**Your task**
Return each line of the listing exactly, though without its images.
Supplied information: Begin
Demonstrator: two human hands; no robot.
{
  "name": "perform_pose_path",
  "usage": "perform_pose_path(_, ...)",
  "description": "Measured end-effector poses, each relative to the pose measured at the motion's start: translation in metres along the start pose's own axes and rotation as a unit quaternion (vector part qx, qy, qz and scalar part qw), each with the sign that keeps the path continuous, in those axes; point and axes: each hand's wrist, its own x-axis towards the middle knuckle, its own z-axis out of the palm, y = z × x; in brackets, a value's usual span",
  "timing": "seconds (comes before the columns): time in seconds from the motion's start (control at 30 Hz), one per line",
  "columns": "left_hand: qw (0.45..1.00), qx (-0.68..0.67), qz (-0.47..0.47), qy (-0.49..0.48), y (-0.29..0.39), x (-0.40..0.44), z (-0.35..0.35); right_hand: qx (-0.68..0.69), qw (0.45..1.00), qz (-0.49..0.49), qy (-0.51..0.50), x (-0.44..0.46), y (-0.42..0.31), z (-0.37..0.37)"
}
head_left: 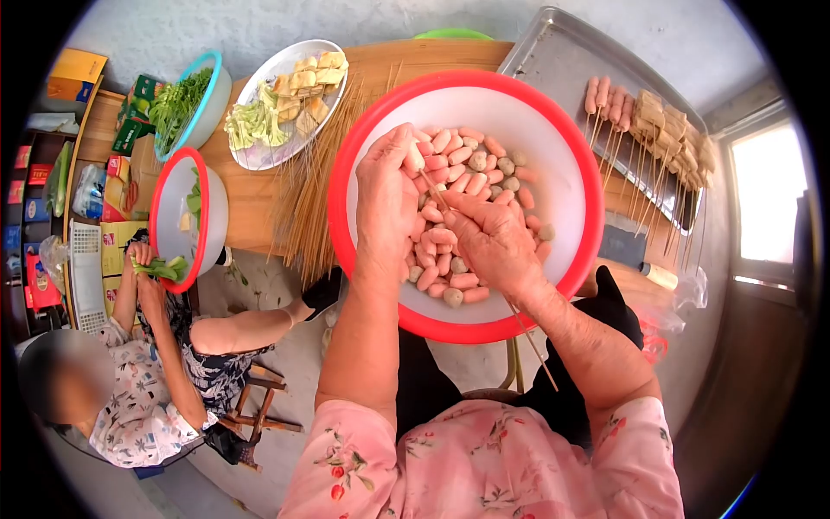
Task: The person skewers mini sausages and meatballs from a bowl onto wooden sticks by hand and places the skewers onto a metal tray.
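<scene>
A large white basin with a red rim point(595, 208) is in front of me, holding many small pink sausages point(475, 183) and greyish meatballs point(477, 161). Above its left side, my left hand point(383, 203) is closed around a small sausage point(414, 159). My right hand point(497, 238) pinches a thin bamboo skewer point(534, 343), whose upper end meets the sausage in my left hand. The skewer's other end passes under my right wrist and sticks out past the basin rim. How deep the tip sits in the sausage is hard to see.
Many bare bamboo skewers point(311, 216) lie left of the basin, below a plate point(251, 91) of cut food. At right, a metal tray point(553, 52) bears skewered sausages point(609, 102); a cleaver point(622, 246) lies nearby. A seated person's hands point(149, 275) hold greens beside a red-rimmed bowl point(156, 208).
</scene>
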Motion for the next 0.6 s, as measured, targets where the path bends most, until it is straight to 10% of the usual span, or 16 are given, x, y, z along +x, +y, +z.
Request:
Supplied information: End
**Solution to this exercise**
Demonstrator: two human hands; no robot.
{
  "name": "perform_pose_path",
  "usage": "perform_pose_path(_, ...)",
  "description": "Measured end-effector poses, each relative to the pose measured at the motion's start: translation in metres along the start pose's own axes and rotation as a unit quaternion (vector part qx, qy, qz and scalar part qw), each with the sign that keeps the path continuous, in those axes; point and axes: each hand's wrist, its own x-axis towards the middle knuckle, its own z-axis out of the palm, y = z × x; in brackets, a value's usual span",
  "timing": "seconds (comes before the columns): time in seconds from the motion's start (control at 30 Hz), one per line",
  "columns": "left_hand: qw (0.45..1.00), qx (-0.68..0.67), qz (-0.47..0.47), qy (-0.49..0.48), y (-0.29..0.39), x (-0.40..0.44), z (-0.35..0.35); right_hand: qx (-0.68..0.69), qw (0.45..1.00), qz (-0.49..0.49), qy (-0.51..0.50), x (-0.44..0.46), y (-0.42..0.31), z (-0.37..0.37)"
}
head_left: 
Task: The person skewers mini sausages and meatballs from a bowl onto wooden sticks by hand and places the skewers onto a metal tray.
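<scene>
A large white basin with a red rim point(595, 208) is in front of me, holding many small pink sausages point(475, 183) and greyish meatballs point(477, 161). Above its left side, my left hand point(383, 203) is closed around a small sausage point(414, 159). My right hand point(497, 238) pinches a thin bamboo skewer point(534, 343), whose upper end meets the sausage in my left hand. The skewer's other end passes under my right wrist and sticks out past the basin rim. How deep the tip sits in the sausage is hard to see.
Many bare bamboo skewers point(311, 216) lie left of the basin, below a plate point(251, 91) of cut food. At right, a metal tray point(553, 52) bears skewered sausages point(609, 102); a cleaver point(622, 246) lies nearby. A seated person's hands point(149, 275) hold greens beside a red-rimmed bowl point(156, 208).
</scene>
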Motion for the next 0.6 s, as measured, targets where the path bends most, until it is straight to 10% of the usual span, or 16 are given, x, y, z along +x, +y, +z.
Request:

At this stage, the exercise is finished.